(Aim of the task) Every line from the first in the listing below to the line containing "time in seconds" is to be repeated exactly, and no line past it.
= = = = =
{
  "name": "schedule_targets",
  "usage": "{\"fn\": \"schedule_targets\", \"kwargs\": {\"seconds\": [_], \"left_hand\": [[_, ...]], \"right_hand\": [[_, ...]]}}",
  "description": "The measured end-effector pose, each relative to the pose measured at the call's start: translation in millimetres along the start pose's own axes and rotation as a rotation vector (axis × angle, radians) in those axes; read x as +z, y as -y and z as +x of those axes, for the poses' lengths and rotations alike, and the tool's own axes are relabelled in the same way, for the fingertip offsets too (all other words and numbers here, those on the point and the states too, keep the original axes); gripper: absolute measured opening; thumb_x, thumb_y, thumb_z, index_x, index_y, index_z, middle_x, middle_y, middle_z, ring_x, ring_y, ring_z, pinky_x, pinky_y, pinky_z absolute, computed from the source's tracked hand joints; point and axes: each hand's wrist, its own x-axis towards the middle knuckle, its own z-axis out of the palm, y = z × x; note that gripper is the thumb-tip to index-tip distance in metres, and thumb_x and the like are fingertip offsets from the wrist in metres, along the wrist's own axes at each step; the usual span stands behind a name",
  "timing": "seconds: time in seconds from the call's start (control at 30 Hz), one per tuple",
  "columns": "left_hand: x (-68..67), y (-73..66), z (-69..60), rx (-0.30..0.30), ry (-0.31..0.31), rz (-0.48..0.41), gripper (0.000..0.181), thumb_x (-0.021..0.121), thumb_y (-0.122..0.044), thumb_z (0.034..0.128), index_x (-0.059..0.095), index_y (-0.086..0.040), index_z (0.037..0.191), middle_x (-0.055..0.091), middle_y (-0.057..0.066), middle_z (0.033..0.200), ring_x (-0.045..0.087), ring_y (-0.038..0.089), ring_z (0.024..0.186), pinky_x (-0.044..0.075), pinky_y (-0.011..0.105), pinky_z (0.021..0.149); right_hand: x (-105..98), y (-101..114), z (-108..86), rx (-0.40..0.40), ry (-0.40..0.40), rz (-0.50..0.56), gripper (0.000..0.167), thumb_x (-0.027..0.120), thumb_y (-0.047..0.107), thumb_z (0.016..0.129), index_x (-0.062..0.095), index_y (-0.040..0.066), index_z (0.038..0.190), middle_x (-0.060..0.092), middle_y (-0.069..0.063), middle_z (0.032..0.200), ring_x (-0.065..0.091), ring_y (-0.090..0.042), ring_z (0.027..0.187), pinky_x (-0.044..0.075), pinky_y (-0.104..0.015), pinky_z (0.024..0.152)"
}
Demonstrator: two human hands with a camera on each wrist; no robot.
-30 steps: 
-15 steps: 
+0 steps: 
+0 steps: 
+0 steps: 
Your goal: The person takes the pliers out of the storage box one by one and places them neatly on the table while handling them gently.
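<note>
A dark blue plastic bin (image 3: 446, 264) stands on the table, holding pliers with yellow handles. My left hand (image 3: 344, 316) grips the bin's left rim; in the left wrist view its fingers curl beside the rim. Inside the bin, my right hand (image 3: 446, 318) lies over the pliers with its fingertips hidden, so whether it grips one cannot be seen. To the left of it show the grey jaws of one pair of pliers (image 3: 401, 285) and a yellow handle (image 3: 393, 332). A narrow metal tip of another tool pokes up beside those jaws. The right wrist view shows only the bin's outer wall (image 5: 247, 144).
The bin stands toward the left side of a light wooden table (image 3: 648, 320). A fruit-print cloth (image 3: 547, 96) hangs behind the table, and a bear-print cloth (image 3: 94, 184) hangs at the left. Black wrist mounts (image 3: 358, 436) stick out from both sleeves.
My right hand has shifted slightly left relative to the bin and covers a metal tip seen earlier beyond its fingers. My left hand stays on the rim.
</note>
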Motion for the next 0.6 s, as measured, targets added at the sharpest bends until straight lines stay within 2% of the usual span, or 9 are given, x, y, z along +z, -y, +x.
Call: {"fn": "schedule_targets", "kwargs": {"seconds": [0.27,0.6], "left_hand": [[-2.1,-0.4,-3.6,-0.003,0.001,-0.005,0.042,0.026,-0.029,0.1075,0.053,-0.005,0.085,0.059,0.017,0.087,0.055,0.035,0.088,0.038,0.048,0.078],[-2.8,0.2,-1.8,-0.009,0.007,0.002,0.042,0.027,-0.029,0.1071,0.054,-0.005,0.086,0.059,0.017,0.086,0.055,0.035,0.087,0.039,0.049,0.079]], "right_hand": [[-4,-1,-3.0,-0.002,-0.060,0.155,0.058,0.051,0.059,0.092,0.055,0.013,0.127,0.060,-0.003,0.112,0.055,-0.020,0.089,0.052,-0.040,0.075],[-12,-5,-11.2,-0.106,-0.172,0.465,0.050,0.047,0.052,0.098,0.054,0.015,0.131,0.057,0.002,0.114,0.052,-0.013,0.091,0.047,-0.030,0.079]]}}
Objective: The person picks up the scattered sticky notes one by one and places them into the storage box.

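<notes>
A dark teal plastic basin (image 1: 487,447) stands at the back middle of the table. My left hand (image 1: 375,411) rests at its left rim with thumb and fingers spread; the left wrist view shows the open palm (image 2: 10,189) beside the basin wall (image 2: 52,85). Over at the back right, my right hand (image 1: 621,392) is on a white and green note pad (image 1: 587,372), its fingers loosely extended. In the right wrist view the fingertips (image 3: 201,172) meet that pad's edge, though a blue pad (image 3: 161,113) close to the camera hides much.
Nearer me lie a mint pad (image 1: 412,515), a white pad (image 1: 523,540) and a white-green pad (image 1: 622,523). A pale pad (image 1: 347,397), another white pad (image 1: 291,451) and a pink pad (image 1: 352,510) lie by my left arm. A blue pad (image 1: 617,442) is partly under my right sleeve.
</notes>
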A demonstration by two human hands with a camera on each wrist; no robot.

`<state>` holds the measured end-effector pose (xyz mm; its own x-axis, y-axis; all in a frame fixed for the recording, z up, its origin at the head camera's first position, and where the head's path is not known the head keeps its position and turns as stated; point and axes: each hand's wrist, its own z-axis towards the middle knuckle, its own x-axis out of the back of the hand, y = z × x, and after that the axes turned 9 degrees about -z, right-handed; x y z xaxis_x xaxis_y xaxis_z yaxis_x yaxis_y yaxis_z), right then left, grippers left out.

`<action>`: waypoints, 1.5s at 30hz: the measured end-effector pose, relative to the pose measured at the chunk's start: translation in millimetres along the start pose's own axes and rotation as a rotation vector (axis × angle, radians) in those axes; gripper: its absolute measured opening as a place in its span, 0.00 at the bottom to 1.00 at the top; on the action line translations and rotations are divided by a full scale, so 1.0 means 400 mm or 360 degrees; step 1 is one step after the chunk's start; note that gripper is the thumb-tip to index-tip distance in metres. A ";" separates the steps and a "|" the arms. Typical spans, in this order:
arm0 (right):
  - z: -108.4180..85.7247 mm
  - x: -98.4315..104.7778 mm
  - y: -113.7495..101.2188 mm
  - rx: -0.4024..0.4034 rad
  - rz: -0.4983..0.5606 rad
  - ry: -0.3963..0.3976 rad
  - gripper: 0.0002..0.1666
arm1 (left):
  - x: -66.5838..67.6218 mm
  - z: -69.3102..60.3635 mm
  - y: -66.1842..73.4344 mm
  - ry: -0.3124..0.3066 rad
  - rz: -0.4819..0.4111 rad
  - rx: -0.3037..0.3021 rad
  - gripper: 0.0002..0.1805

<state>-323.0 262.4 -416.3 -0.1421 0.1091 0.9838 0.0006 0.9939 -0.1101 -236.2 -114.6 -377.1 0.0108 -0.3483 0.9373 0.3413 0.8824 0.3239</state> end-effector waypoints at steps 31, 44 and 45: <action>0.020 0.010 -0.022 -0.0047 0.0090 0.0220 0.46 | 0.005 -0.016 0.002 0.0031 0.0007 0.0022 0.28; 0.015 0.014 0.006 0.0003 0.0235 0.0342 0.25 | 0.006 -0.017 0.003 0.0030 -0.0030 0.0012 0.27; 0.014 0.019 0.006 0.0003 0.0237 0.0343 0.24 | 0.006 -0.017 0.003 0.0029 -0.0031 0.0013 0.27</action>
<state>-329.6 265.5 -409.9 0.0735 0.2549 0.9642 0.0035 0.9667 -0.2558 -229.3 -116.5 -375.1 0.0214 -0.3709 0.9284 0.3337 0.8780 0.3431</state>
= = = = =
(Written response)
{
  "name": "schedule_targets",
  "usage": "{\"fn\": \"schedule_targets\", \"kwargs\": {\"seconds\": [_], \"left_hand\": [[_, ...]], \"right_hand\": [[_, ...]]}}",
  "description": "The measured end-effector pose, each relative to the pose measured at the call's start: translation in millimetres along the start pose's own axes and rotation as a rotation vector (axis × angle, radians) in those axes; read x as +z, y as -y and z as +x of those axes, for the poses' lengths and rotations alike, and the tool's own axes are relabelled in the same way, for the fingertip offsets too (all other words and numbers here, those on the point and the states too, keep the original axes); gripper: absolute measured opening; thumb_x, thumb_y, thumb_z, index_x, index_y, index_z, middle_x, middle_y, middle_z, ring_x, ring_y, ring_z, pinky_x, pinky_y, pinky_z absolute, computed from the source's tracked hand joints; point and axes: each hand's wrist, its own x-axis towards the middle knuckle, its own z-axis out of the palm, y = z × x; note that gripper is the thumb-tip to index-tip distance in metres, and thumb_x and the like are fingertip offsets from the wrist in metres, along the wrist's own axes at each step; the usual span stands behind a name",
  "timing": "seconds: time in seconds from the call's start (control at 30 Hz), one per tuple",

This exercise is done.